Alla Knauf Insulation poniamo le prestazioni effettive al centro di ogni nostra azione, perché è in base alla realtà che saranno giudicati gli edifici nel futuro. Per questo motivo investiamo molto nella ricerca e nello sviluppo, sia nelle strutture di prova sia in innovativi progetti di ricerca nel “mondo reale”, per comprendere che rendimento avranno le nostre soluzioni in termini di prestazioni termiche e acustiche.

Ma la domanda da porre è: le prove di rendimento hanno raggiunto il proprio limite per quanto riguarda il loro uso come base per i regolamenti antincendio per l’edilizia?

Non importa quanto sia sofisticata la tecnologia né l’ampiezza della portata o dell’ambito della ricerca sui modelli, una struttura di prova non potrà mai valutare un fattore infinito che potrebbe influire su come un grande edificio ad alto rischio reagirà in caso di un incendio in una situazione reale.

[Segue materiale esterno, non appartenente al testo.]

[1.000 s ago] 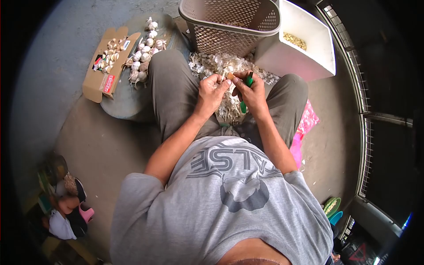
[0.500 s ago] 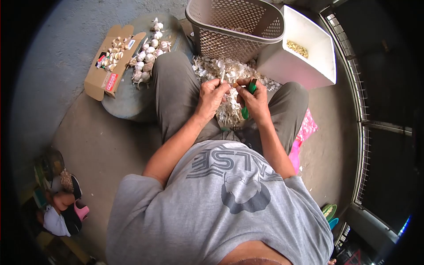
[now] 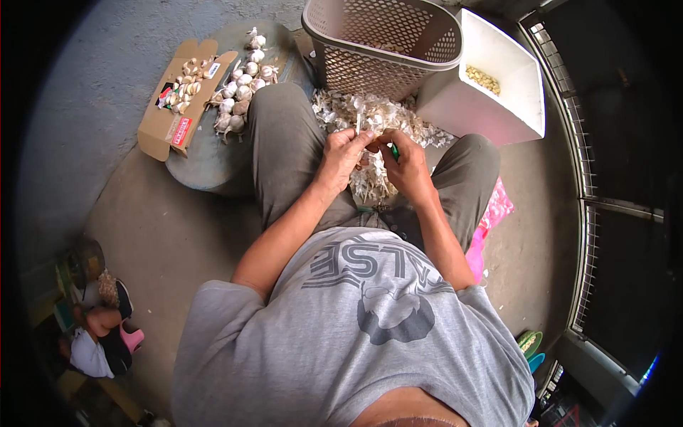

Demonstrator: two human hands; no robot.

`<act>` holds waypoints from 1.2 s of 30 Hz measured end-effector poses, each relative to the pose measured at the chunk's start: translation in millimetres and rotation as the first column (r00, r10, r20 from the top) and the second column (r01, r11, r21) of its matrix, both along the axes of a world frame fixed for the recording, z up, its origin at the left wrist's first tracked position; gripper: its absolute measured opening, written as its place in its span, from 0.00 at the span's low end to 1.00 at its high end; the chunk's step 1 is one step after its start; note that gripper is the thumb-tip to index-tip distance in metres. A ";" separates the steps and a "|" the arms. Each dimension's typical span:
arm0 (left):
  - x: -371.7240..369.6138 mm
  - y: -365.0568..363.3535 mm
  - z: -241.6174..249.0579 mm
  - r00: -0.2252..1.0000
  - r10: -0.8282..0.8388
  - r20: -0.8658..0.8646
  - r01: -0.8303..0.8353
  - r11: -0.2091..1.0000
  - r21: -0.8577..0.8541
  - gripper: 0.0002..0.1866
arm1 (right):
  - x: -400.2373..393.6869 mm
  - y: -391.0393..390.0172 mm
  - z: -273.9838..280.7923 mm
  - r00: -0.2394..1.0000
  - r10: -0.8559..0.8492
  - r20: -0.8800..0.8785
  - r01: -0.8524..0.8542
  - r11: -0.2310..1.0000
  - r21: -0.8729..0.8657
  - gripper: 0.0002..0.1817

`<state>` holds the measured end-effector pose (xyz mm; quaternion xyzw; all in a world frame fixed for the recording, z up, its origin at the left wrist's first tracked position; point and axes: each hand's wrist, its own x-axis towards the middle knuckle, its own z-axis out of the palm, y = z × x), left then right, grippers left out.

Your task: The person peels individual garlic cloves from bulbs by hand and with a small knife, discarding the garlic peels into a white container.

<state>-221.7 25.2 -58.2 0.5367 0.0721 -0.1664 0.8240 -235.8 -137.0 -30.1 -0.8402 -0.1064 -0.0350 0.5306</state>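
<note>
My left hand (image 3: pixel 344 158) is closed in a pinch, on what looks like a garlic clove mostly hidden by the fingers. A slim white piece (image 3: pixel 359 118) sticks up by its fingertips. My right hand (image 3: pixel 405 165) wraps round a small green-handled knife (image 3: pixel 395 151); its blade is hard to make out. The fingertips of both hands meet between my knees, above a heap of garlic skins (image 3: pixel 373 186). Whole garlic bulbs (image 3: pixel 244 92) lie in a bunch left of my knee, beside a cardboard box (image 3: pixel 153 133) with loose cloves (image 3: pixel 186 94).
A perforated plastic basket (image 3: pixel 370 67) stands ahead, behind the skins. Right of it, a white foam box (image 3: pixel 445 107) holds peeled cloves (image 3: pixel 484 80). A round blue-grey surface (image 3: pixel 203 167) supports the bulbs. A pink bag (image 3: pixel 491 213) lies by my right leg. Another person (image 3: pixel 99 334) sits at lower left.
My right hand has turned and moved in against the left fingertips. Much less of the green handle shows now. My left hand stays almost in place.
</note>
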 end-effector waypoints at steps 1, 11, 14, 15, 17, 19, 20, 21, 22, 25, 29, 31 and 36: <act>0.3 1.2 -3.0 1.000 -0.003 -0.007 0.003 1.000 0.002 0.15 | 0.1 0.9 -2.6 1.000 0.002 0.004 -0.002 1.000 0.008 0.07; -3.0 0.7 2.8 0.987 -0.018 0.160 -0.002 0.993 0.122 0.14 | 1.8 -0.7 4.5 0.916 0.044 -0.398 0.162 0.870 0.466 0.13; -2.6 -1.2 0.9 0.984 0.007 0.180 -0.009 1.000 0.012 0.14 | 2.1 6.1 13.8 0.926 0.020 -0.377 0.173 0.865 0.472 0.13; -2.4 -0.9 1.1 0.987 0.009 0.160 -0.010 1.000 0.004 0.14 | 3.0 7.6 10.1 0.925 0.003 -0.380 0.174 0.886 0.430 0.13; -2.2 -1.0 1.1 0.993 0.009 0.117 -0.008 1.000 -0.012 0.12 | 3.3 9.2 5.2 0.923 -0.022 -0.384 0.197 0.885 0.422 0.12; -1.9 -0.7 -0.3 0.997 -0.012 0.077 0.015 0.999 -0.049 0.12 | 1.6 14.2 7.0 0.919 -0.036 -0.392 0.241 0.840 0.487 0.09; -2.0 -0.1 -1.5 0.998 -0.021 0.057 0.025 0.997 -0.067 0.12 | 1.2 14.6 5.7 0.909 -0.011 -0.416 0.252 0.810 0.529 0.09; -2.3 0.6 -3.1 0.999 -0.026 0.035 0.029 0.995 -0.098 0.12 | 1.3 15.0 4.1 0.899 0.016 -0.439 0.264 0.779 0.569 0.10; -2.1 1.0 -4.3 0.999 -0.030 0.015 0.031 0.991 -0.130 0.12 | 1.8 15.2 2.6 0.888 0.045 -0.459 0.275 0.746 0.606 0.10; -2.5 -0.2 -2.8 0.999 -0.035 -0.007 0.034 0.992 -0.119 0.12 | 4.7 14.5 -7.5 0.898 0.048 -0.438 0.254 0.756 0.603 0.10; -1.4 -1.3 7.4 0.998 -0.045 0.042 0.047 0.998 -0.038 0.14 | 4.7 11.5 -9.1 0.906 0.039 -0.421 0.238 0.777 0.583 0.09; -3.3 -2.7 8.5 0.997 -0.037 0.074 0.038 0.999 -0.003 0.16 | 3.8 10.2 -2.3 0.906 0.029 -0.421 0.228 0.806 0.547 0.10; -3.5 -3.6 7.5 0.989 -0.071 0.133 0.050 0.987 0.155 0.16 | 2.0 4.4 -4.0 0.906 0.009 -0.424 0.234 0.823 0.517 0.09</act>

Aspetti come la scarsa qualità dei lavori di installazione, i fattori ambientali inaspettati, il comportamento imprevedibile degli occupanti o semplicemente l’impatto dell’invecchiamento che scalfisce gli edifici attraverso una modifica costante potrebbero tutti aumentare il rischio di incendi.

Per gli edifici a torre o per qualsiasi altro edificio in cui l’evacuazione in caso di incendio sarebbe lenta o difficoltosa (ad es. scuole, ospedali, case di cura), la sicurezza antincendio degli edifici non può essere affidata a normative basate sui risultati ottenuti nelle strutture di prova. I rischi della vita reale sono semplicemente troppo elevati. Dobbiamo progettare edifici eliminandone i rischi e ciò significa ammettere fin dal principio in questi edifici solamente materiali non combustibili.

Perché quando si parla di sicurezza degli edifici, l’unica cosa che conta è il modo in cui il fuoco reagisce nel mondo reale.